Bug 1046011

Summary: NFS mount over RDMA cannot read more than 812 bytes
Product: [Fedora] Fedora Reporter: Markus Stockhausen <mst>
Component: kernelAssignee: Jeff Layton <jlayton>
Status: CLOSED RAWHIDE QA Contact: Fedora Extras Quality Assurance <extras-qa>
Severity: unspecified Docs Contact:
Priority: unspecified    
Version: rawhideCC: bfields, chuck.lever, gansalmon, itamar, jlayton, jonathan, kernel-maint, madhu.chinakonda, nfs-maint, steved
Target Milestone: ---   
Target Release: ---   
Hardware: Unspecified   
OS: Unspecified   
Whiteboard:
Fixed In Version: Doc Type: Bug Fix
Doc Text:
Story Points: ---
Clone Of:
: 1048477 (view as bug list) Environment:
Last Closed: 2014-04-24 14:29:43 UTC Type: Bug
Regression: --- Mount Type: ---
Documentation: --- CRM:
Verified Versions: Category: ---
oVirt Team: --- RHEL 7.3 requirements from Atomic Host:
Cloudforms Team: --- Target Upstream Version:
Embargoed:
Bug Depends On:    
Bug Blocks: 1048477    

Description Markus Stockhausen 2013-12-23 08:00:06 UTC
Description of problem:

When mount NFS shares using RDMA protocol the client cannot read blocks that are larger than 812 bytes. 
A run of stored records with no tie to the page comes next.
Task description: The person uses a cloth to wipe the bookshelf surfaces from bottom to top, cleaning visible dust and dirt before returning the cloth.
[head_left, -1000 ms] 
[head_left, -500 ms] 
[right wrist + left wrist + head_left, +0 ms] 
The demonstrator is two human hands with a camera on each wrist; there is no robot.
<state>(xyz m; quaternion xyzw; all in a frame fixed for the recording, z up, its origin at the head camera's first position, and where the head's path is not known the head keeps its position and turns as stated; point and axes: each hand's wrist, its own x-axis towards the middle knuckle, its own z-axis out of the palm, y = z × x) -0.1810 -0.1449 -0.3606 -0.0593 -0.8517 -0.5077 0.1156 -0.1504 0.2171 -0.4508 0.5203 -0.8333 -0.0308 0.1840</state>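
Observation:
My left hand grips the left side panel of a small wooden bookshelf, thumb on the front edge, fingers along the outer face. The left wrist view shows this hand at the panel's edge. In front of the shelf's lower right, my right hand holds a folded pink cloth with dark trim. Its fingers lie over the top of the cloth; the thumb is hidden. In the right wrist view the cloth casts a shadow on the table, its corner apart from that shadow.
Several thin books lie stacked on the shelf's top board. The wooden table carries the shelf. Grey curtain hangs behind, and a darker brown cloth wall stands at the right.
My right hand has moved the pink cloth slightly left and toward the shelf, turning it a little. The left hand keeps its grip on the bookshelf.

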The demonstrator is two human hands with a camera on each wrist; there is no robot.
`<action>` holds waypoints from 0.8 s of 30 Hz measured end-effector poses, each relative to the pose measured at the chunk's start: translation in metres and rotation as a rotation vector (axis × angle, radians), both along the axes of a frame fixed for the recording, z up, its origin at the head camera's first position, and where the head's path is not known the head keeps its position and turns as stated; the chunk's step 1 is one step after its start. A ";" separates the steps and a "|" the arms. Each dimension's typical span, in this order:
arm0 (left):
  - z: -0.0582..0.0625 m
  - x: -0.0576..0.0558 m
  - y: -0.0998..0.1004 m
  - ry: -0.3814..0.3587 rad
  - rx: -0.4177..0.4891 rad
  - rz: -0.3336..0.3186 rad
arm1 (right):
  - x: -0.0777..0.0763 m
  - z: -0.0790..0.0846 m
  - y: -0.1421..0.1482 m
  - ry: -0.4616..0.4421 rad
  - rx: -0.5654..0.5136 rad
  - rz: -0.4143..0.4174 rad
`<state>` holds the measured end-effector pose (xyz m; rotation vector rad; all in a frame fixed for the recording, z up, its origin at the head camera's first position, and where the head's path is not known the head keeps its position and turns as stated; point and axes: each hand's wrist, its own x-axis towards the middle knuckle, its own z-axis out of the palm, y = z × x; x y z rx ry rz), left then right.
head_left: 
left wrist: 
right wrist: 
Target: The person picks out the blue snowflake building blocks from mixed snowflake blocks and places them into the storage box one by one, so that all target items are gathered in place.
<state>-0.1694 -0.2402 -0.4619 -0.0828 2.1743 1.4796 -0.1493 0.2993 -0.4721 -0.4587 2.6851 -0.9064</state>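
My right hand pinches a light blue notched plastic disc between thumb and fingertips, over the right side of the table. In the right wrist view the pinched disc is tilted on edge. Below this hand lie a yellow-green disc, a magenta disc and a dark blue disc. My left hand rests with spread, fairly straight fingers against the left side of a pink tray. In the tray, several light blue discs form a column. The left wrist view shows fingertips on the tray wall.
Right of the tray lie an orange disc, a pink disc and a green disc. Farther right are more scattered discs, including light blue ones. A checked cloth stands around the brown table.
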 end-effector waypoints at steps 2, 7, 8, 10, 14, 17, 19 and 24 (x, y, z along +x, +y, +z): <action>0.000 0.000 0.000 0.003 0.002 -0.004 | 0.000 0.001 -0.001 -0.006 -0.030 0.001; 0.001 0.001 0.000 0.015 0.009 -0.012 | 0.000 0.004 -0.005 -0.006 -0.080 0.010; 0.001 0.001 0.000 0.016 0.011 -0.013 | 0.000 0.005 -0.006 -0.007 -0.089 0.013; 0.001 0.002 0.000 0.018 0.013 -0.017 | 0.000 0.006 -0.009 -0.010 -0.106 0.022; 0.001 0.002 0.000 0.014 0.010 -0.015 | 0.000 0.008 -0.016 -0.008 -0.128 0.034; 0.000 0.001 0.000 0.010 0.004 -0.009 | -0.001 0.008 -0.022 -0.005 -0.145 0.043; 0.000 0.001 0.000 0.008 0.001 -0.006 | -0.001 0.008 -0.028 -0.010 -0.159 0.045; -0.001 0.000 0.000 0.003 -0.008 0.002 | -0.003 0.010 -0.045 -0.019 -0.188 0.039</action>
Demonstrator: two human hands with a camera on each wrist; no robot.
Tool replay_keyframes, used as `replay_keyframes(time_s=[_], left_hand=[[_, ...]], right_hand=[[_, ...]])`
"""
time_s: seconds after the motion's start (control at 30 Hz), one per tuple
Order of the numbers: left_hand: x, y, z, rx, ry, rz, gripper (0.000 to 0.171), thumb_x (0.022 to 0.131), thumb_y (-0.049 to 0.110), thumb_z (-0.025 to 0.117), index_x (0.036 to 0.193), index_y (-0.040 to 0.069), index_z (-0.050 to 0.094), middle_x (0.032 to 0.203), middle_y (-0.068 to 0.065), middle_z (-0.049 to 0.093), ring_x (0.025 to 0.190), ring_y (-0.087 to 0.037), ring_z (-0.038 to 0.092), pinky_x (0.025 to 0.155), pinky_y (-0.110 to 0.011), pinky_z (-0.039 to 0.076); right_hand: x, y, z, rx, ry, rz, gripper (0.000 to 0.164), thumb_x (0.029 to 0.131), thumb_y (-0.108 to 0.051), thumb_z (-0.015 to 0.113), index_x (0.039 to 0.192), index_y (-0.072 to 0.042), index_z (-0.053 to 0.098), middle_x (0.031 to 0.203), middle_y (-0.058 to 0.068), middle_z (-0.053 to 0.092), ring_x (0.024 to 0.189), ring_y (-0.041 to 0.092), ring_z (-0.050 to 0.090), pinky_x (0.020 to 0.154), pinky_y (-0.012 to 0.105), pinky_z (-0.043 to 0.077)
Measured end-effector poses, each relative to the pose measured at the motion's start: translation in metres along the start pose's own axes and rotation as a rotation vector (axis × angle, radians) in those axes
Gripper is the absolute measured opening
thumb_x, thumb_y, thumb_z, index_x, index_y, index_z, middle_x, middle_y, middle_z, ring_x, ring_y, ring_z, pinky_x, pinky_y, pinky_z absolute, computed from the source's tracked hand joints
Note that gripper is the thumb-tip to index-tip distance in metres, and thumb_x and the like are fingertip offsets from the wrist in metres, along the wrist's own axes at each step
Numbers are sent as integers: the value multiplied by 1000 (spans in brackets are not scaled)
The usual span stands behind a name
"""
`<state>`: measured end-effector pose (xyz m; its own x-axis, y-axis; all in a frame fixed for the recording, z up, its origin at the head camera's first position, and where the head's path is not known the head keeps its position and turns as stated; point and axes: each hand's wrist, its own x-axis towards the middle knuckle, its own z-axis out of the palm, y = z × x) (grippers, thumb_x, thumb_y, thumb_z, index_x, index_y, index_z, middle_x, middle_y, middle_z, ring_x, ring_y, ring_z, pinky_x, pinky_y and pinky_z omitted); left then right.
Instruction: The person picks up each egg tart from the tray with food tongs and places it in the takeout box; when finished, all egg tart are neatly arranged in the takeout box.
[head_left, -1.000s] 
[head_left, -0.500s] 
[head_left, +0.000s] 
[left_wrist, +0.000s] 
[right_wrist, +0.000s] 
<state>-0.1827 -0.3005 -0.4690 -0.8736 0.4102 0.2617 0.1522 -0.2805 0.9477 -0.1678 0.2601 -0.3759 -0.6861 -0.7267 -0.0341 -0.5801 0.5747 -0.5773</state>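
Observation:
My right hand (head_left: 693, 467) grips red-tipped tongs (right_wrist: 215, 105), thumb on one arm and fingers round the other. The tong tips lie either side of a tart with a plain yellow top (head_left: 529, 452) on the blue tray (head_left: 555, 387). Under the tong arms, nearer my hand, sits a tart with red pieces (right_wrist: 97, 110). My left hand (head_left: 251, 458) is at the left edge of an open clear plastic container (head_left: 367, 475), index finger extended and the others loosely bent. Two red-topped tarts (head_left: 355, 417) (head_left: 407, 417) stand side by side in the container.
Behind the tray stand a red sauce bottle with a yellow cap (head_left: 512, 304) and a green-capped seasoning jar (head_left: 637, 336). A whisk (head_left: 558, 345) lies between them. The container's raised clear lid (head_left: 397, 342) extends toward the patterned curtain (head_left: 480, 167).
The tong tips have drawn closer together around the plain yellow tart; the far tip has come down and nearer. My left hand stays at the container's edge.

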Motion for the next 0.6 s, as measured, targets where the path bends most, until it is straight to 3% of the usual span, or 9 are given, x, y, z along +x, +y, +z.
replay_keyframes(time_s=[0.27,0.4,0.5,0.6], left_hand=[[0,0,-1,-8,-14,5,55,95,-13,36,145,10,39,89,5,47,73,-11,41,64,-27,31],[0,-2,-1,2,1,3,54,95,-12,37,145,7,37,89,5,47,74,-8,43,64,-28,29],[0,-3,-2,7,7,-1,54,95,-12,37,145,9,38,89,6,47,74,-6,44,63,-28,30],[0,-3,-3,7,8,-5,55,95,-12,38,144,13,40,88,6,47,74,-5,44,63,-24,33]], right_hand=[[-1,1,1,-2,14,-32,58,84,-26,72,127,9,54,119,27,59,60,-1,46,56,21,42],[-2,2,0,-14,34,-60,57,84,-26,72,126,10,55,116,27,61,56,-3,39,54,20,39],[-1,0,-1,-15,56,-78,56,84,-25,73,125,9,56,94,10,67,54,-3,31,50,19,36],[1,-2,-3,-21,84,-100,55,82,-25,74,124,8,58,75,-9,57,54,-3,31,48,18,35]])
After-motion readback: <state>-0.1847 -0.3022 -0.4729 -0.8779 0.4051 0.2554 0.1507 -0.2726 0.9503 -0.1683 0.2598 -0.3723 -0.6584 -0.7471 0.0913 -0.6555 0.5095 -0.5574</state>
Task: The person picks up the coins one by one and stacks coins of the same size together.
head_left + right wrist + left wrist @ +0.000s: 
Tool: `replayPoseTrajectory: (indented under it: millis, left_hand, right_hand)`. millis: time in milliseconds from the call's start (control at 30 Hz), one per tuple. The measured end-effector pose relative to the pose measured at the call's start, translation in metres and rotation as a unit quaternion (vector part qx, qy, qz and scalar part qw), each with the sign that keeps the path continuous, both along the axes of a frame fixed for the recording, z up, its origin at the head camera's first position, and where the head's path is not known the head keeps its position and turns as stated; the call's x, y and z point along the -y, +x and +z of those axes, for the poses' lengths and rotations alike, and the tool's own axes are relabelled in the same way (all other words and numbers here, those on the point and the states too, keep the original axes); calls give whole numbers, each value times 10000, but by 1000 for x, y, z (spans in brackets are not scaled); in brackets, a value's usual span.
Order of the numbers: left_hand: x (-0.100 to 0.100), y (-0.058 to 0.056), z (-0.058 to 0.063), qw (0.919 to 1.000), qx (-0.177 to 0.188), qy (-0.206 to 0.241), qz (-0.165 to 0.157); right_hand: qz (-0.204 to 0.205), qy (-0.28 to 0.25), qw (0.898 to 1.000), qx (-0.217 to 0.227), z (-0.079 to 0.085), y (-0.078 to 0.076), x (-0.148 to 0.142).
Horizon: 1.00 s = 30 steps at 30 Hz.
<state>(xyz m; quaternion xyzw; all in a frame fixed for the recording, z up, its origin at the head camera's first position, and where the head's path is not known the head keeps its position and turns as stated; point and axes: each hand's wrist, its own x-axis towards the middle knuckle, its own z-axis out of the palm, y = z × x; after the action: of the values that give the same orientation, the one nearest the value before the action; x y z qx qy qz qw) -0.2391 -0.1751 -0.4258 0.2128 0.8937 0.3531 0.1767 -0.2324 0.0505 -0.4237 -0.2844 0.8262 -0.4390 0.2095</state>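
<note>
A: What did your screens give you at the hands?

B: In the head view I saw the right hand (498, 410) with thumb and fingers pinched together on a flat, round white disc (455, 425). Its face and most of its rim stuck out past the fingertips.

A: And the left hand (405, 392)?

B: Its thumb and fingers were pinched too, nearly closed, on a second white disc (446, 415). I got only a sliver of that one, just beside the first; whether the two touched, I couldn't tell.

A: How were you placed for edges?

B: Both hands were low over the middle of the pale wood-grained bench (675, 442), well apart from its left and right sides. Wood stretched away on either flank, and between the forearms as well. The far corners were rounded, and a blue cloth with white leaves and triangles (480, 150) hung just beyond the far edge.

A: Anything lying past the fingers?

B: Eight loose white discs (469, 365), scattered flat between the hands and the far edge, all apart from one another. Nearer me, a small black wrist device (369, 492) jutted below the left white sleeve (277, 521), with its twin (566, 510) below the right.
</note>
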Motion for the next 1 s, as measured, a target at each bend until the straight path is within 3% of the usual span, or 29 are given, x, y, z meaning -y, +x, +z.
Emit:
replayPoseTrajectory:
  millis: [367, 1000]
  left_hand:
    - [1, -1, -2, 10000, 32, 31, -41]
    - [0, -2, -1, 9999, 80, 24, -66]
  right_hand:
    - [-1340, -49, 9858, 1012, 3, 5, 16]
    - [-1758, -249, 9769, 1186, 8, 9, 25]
Version-Release number of selected component (if applicable):
Kernel 3.11.10-200.fc19.x86_64

How reproducible:
100%

Steps to Reproduce:
1) Create NFS RDMA server (as explained in the kernel doc)
# modprobe svcrdma
# service nfs start
# echo rdma 20049 > /proc/fs/nfsd/portlist

2) Create some export
/ 10.0.0.0/8(fsid=0,rw,async,no_subtree_check,no_root_squash,insecure)
# exportfs -a

3) Configure NFS RDMA client
# modprobe xprtrdma

4) mount filesystem on client
# mount -o rdma,port=20049,nfsvers=4 10.10.30.1:/ /mnt

5) check for rdma mount on client
# mount
...
10.10.30.1:/ on /mnt type nfs4 (rw,relatime,vers=4.0,rsize=262144,wsize=262144,namlen=255,hard,proto=rdma,port=20049,timeo=600,retrans=2,sec=sys,clientaddr=10.10.30.3,local_lock=none,addr=10.10.30.1)
...

6) create file on nfs server with 812 bytes
dd if=/dev/urandom of=bla.txt bs=812 count=1

7) read file on client (works fine)
cat bla.txt > /dev/null

8) create file on nfs server with 813 bytes
dd if=/dev/urandom of=bla.txt bs=813 count=1

9) read file on client (gives error - german text for I/O error)
# cat bla.txt > /dev/null
cat: bla.txt: Eingabe-/Ausgabefehler


Actual results:
file not readable

Expected results:
no error should occur

Additional info:
Similar problem discussed on the NFS mailing list http://www.spinics.net/lists/linux-nfs/msg40253.html

Comment 1 Markus Stockhausen 2013-12-23 08:03:01 UTC
I'm using Mellanox ConnectX Infiniband cards with driver mlx4_ib. Fedora 19 is fully patched on both nodes.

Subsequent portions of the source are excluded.